877-277-2477
info@capstonecourseware.com

Transformation Wrap

Content Integration and Multichannel Delivery with Cocoon

Mark Choate

Originally published by Quoin, Inc. and the Cutter Consortium, May 2005

In Douglas Adams' Hitchhiker's Guide to the Galaxy, a computer called Deep Thought is given the task of finding the answer to life, the universe, and everything. Much to everyone's disappointment, the answer Deep Thought delivers is "Forty-two." In an effort to explain the answer, Deep Thought says, "I think the problem, to be quite honest with you, is that you've never actually known what the question is."

I can relate to that story. In my decade of experience with content management systems (CMSs), I've encountered many applications that provided solutions to problems the designers did not quite understand. Most CMSs take an excessively narrow view of content management. At the center of their world lies a CM repository and a presentation layer focused primarily on displaying HTML. An application built upon the assumption that there is one source of content and one delivery channel greatly underestimates the complexity of the content management challenges many organizations face.

In this article, I will present a content management reference model that provides a more complete understanding of the CM process by placing greater emphasis on the demands associated with content integration and multichannel delivery. This will be followed by a discussion of Cocoon, a CM framework from the Apache Software Foundation that not only knows what the question is but also provides a compelling answer to it.

The Growing Challenge of Content Management

The technology used to solve a problem often changes the fundamental nature of the problem itself. Sometimes content management solutions are really content management problems in disguise.

If we look at the history of content management, from ancient Egyptian hieroglyphics to the latest ideological rant typed into a Weblog, we see an interesting trend. As content gets easier to create, copy, and share, the expected lifespan of that content decreases and the volume produced increases. While it may make perfect sense to write the Ten Commandments in stone, it is decidedly less sensible to publish the current state of my stock portfolio that way.
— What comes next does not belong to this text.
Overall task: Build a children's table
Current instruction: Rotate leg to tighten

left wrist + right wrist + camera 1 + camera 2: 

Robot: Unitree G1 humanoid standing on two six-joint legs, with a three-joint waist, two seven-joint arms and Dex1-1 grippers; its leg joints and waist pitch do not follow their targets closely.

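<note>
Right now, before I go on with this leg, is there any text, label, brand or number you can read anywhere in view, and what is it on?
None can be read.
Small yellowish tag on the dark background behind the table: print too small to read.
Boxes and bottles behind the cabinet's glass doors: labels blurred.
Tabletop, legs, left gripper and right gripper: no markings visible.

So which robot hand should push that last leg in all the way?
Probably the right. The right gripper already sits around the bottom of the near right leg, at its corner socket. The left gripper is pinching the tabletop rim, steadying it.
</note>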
More importantly, information technology has greatly impacted the efficiency of information sharing. As the marginal cost of producing one more copy or one more revision approaches zero, then the number of copies and revisions goes up, as does the degree to which content can be personalized and customized according to individual preferences.

Technology has also created an explosion of document formats. Now, in addition to things like books and magazines, content is displayed on Web pages, tiny mobile phone screens, e-books, and PDF files. In a modern publishing environment, organizations have documents and data that reside in different systems, in different formats, and even in different languages, currencies, and scales. They are constantly creating new content internally and acquiring content from third parties. As the volume of data grows, it is increasingly difficult to manage it.
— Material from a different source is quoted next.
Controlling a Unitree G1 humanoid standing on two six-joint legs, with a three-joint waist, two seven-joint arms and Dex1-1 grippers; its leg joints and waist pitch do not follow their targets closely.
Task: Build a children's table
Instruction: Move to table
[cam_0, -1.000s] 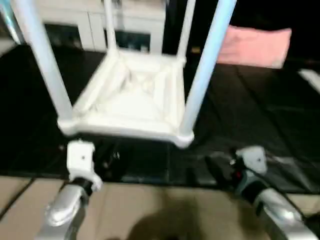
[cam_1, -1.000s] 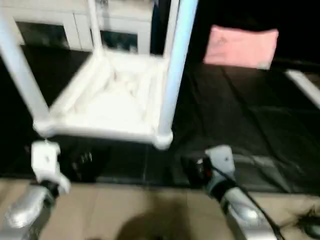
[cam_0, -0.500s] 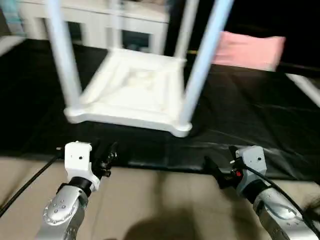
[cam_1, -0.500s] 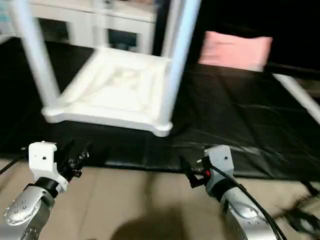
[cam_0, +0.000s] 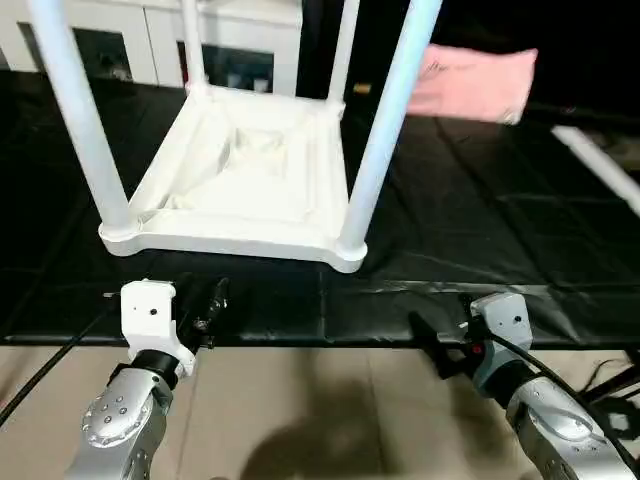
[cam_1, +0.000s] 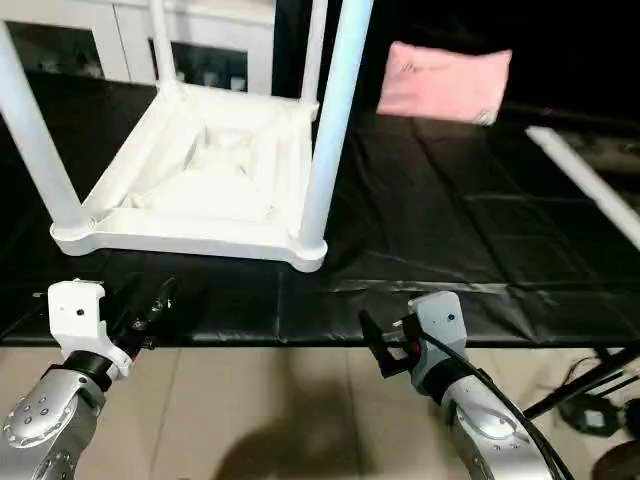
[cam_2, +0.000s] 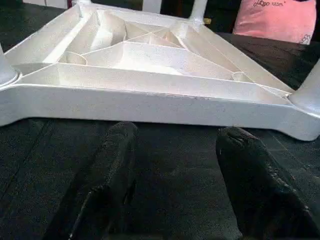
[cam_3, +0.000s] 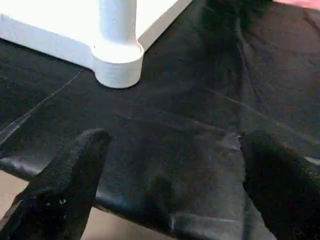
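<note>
Upside down, table (legs up); left hand, right hand empty, spread.

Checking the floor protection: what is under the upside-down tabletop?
The tabletop lies ribbed side up on a black sheet, which reaches past every edge. Its downward face and the sheet beneath it are hidden.

A black sheet covers the ground ahead of me, its near edge meeting a beige tiled floor. Beyond it stands a white cabinet with glass doors, and a pink pillow lies before darkness on the far right side.
</note>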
Since the problem is an increasing number of sources of data and an overall increase in the volume of data, the tempting solution is to try to reduce the volume and limit the number of sources. Instead of multiple systems, organizations want to use just one comprehensive system that addresses all of their content management needs. Typically, this kind of enterprise CM system is centered on a content repository into which all content is entered and from which content in various formats is output. In this view, there is a "document" that can be stored in a centralized repository, from which instances of that document can be produced inexpensively in the form of flyers, brochures, and Web pages. Unfortunately, this Platonic ideal of content management is not a realistic view of the CM process, because data and documents are constantly in a state of flux (which I suppose requires a more existential view of content management).

Having a single, centralized repository simply isn't possible. The reality is that organizations do, and always will, source data from a variety of systems, aggregate the data, transform it, and distribute it in different channels. An ideal development framework must provide tools for content integration, which requires the aggregation of content from multiple sources and the transformation of that content into a common structure. At the same time, the framework should also provide tools to work in the opposite direction by enabling the developer to start with a common source of content and transform it into different formats.

Dynamic Documents

It is highly unlikely that the number of inputs to our CM process is going to decrease. Likewise, the number of outputs is only going to increase. We have a growing number of inputs and a growing number of outputs, and the lifespan of the data we use keeps getting shorter. We need to manage the flow of information through this complex process.

Content management is more than creation, duplication, and distribution. Central to the entire process is the transformation of content, which can involve amending errors, creating multiple versions, updating the document with more current information, even performing calculations and analysis on the source data. With each transformation, the document is substantively changed, and the document will undergo numerous transformations of this sort throughout its lifespan.

A CM solution that effectively mitigates this problem is one that enables the transformation process, streamlines it, and compresses the time required to shuffle the content from one form to another. Cocoon is a framework that can serve as a model for how this problem can be overcome.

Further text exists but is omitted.